Pontos de convergência: ideais partilhados?
À primeira vista, o socialismo e a fraternidade maçónica partilham certas aspirações que nos permitem estabelecer um paralelo:
Socialismo: O socialismo tem como objectivo criar uma sociedade mais justa, onde a riqueza e as oportunidades são partilhadas para reduzir a injustiça. Por exemplo, os socialistas utópicos do século XIX, como Charles Fourier, imaginavam comunidades (falanstérios) onde predominava a cooperação.
Fraternidade maçónica: A Maçonaria promove uma visão da humanidade unida por laços de solidariedade. Nos rituais do Grande Oriente de França (GOdF), a fraternidade é celebrada como um laço universal, que transcende as classes sociais. O GOdF, nos seus Estatutos e Regulamentos Gerais (2023), afirma:
“O objectivo da Maçonaria é o aperfeiçoamento do Homem e da sociedade através da prática da fraternidade“.
Paralelo: ambos valorizam uma forma de solidariedade colectiva, em que o indivíduo floresce através da sua contribuição para o grupo, quer se trate de uma comunidade socialista ou de uma loja maçónica.
b) Igualdade e rejeição de privilégios
Socialismo: O socialismo critica as hierarquias económicas e sociais baseadas na propriedade privada ou na herança. Karl Marx, em O Manifesto Comunista (1848), apelou à abolição das classes para estabelecer uma verdadeira igualdade.
A fraternidade maçónica: numa loja, os maçons consideram-se iguais, independentemente do seu estatuto social. As distinções externas (riqueza, profissão, posição) são simbolicamente deixadas “à porta do templo“. Como observa Pierre Mollier, historiador da Maçonaria, em "La Franc-maçonnerie" (2019):
“A fraternidade maçónica é uma igualdade vivida no espaço sagrado da loja, onde cada um é julgado pelos seus méritos humanos“.
Paralelismo: ambos rejeitam, pelo menos em teoria, os privilégios imerecidos e procuram estabelecer uma forma de igualdade, embora o socialismo aplique isto à economia e à sociedade, enquanto a fraternidade maçónica se limita frequentemente à esfera iniciática.

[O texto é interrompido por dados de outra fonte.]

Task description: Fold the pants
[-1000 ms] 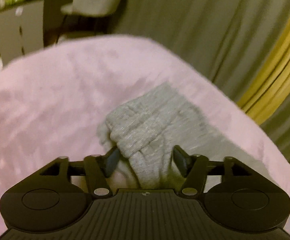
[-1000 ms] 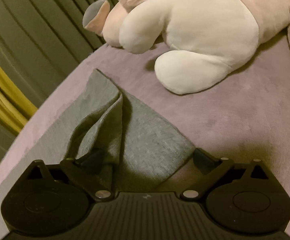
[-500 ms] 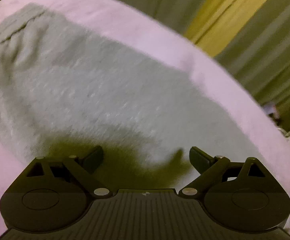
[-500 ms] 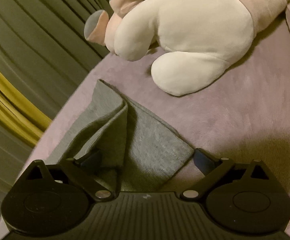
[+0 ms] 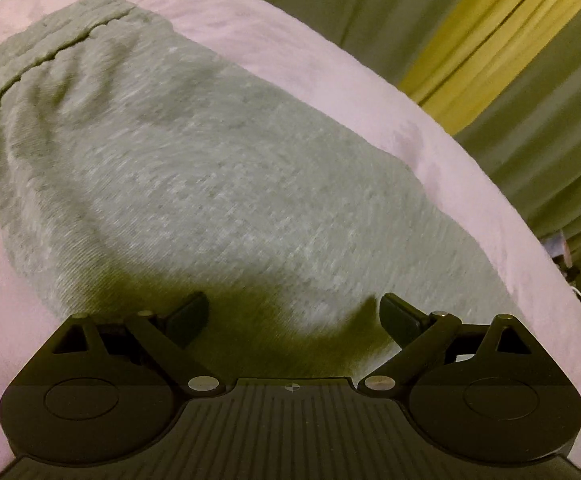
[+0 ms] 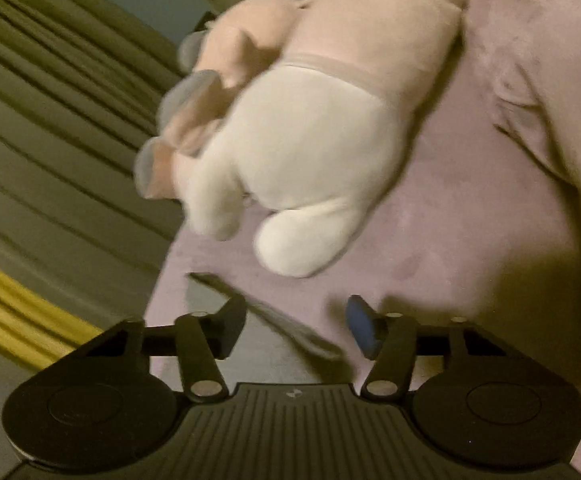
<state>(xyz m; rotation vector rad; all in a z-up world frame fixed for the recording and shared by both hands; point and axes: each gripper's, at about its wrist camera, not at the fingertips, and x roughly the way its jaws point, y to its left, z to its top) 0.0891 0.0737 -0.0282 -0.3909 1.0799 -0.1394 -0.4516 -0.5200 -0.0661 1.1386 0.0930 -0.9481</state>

c) Compromisso com o progresso social
Socialismo: Historicamente, os socialistas têm defendido reformas como o sufrágio universal, a segurança social e a educação gratuita, em França, com figuras como Jean Jaurès.

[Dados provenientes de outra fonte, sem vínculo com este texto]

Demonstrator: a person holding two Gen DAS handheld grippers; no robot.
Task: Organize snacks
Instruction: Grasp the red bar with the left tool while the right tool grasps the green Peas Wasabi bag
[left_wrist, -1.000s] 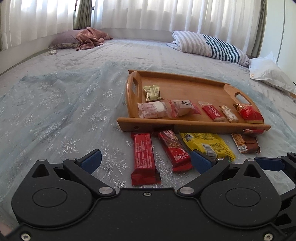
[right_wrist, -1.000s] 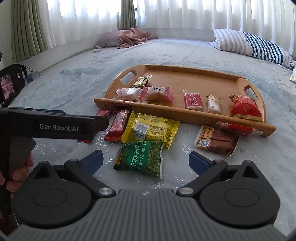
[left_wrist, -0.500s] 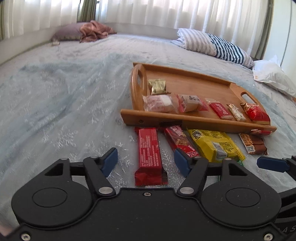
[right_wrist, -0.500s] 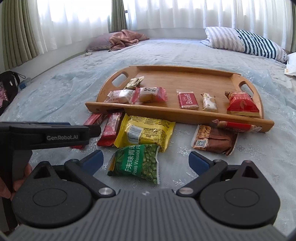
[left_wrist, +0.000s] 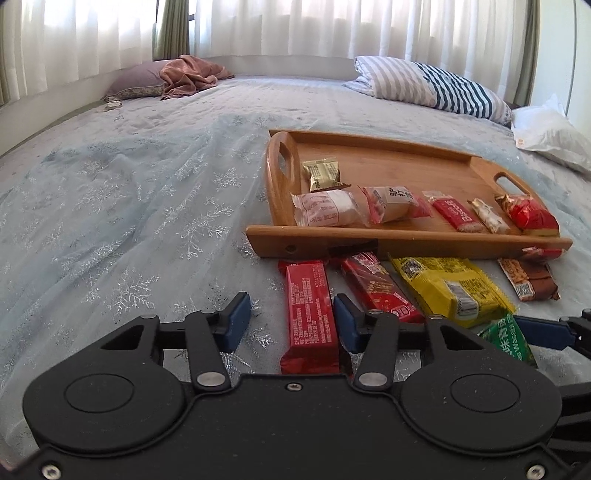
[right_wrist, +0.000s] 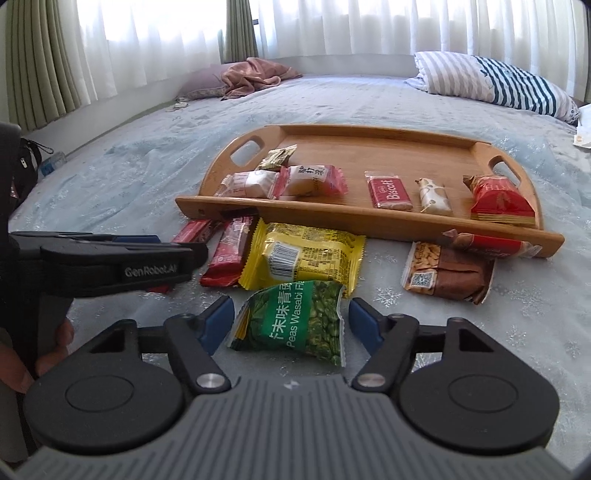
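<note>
1. Bamboo-coloured wood makes up the tray (right_wrist: 373, 151), which sits on a pale blue bedspread (left_wrist: 122, 206) patterned with snowflakes.
2. Along the tray's near edge lie wrapped snacks: a white-wrapped cake (right_wrist: 249, 183), a pink-ended cake (right_wrist: 314, 180), a red Biscoff packet (right_wrist: 389, 191), a small cream-coloured sweet (right_wrist: 436, 195) and a red foil pack (right_wrist: 500, 201). A small gold packet (right_wrist: 277, 158) lies farther in, near the left handle.
3. On the bedspread, just in front of the tray, more snacks wait — a long red bar (left_wrist: 310, 314), a second red bar (left_wrist: 376, 286), a yellow bag (right_wrist: 306, 254) and a brown nut packet (right_wrist: 447, 273). The far ends of the red bars reach under the tray's near edge.
4. The left gripper (left_wrist: 291, 323) has its blue-padded fingers (left_wrist: 236, 317) apart, one on each side of the long red bar; whether the pads touch the wrapper cannot be told.
5. The right gripper (right_wrist: 291, 325) is likewise spread, its fingers (right_wrist: 364, 325) flanking a green wasabi pea bag (right_wrist: 295, 321) that lies on the bedspread, overlapping the yellow bag's near edge — a small gap shows at each side.
6. At the far side of the bed rest a striped pillow (right_wrist: 495, 83) and a crumpled pink blanket (right_wrist: 255, 75).
</note>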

Fraternidade maçónica: Os maçons, nomeadamente em obediências progressistas como o GOdF, apoiaram as lutas sociais (laicismo, direitos das mulheres, eutanásia). Henri Caillavet, Maçom e senador, ilustra este empenhamento ao defender a eutanásia e a doação de órgãos nos anos setenta.
Paralelo: Ambos fazem parte de uma abordagem progressiva, que procura melhorar as condições de vida através da acção colectiva ou da reflexão ética.

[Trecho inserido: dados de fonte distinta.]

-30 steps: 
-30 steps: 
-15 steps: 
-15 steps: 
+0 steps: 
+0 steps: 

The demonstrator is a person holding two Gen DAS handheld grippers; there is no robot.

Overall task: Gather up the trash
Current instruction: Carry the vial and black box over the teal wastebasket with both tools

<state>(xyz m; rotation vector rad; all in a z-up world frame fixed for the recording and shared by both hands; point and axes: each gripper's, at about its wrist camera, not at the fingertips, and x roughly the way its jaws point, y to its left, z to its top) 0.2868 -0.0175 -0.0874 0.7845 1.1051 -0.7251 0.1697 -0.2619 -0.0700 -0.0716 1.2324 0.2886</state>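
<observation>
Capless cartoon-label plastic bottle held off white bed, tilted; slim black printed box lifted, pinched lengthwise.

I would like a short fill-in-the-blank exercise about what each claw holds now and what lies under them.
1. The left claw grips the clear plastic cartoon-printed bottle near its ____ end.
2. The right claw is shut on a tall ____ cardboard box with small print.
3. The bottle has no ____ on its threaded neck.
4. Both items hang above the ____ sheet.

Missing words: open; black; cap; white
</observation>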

Áreas de divergência: abordagens e objectivos distintos
Apesar destas convergências, o socialismo e a fraternidade maçónica diferem fundamentalmente nos seus métodos, no seu alcance e nas suas filosofias.
a) Materialismo versus espiritualidade
Socialismo: O socialismo, especialmente na sua versão marxista, é materialista, analisando a sociedade através das relações económicas e das lutas de classes. Marx e Engels rejeitaram as abordagens idealistas, vendo as ideias como reflexos das condições materiais.
Fraternidade maçónica: Embora diversa, a Maçonaria baseia-se numa abordagem espiritual ou filosófica. A fraternidade é vivida através de rituais simbólicos, como o “juramento fraterno“, e baseia-se em noções metafísicas (a “cadeia de união”). Mesmo em obediências laicas como o GOdF, a fraternidade é um ideal moral e não uma política económica. Roger Dachez, em "Histoire de la Franc-maçonnerie française" (2003), escreve:
“A fraternidade maçónica é uma aspiração universal, não um programa político“.
Diferença: o socialismo actua sobre as estruturas materiais (economia, leis), enquanto a fraternidade maçónica actua num quadro simbólico e ético, sem pretender transformar directamente a economia.
b) Colectivismo vs. individualismo
Socialismo: O socialismo favorece o colectivo, por vezes em detrimento do indivíduo, defendendo a propriedade comum ou a intervenção do Estado. Nas suas formas extremas (como o estalinismo), pode esmagar as liberdades individuais.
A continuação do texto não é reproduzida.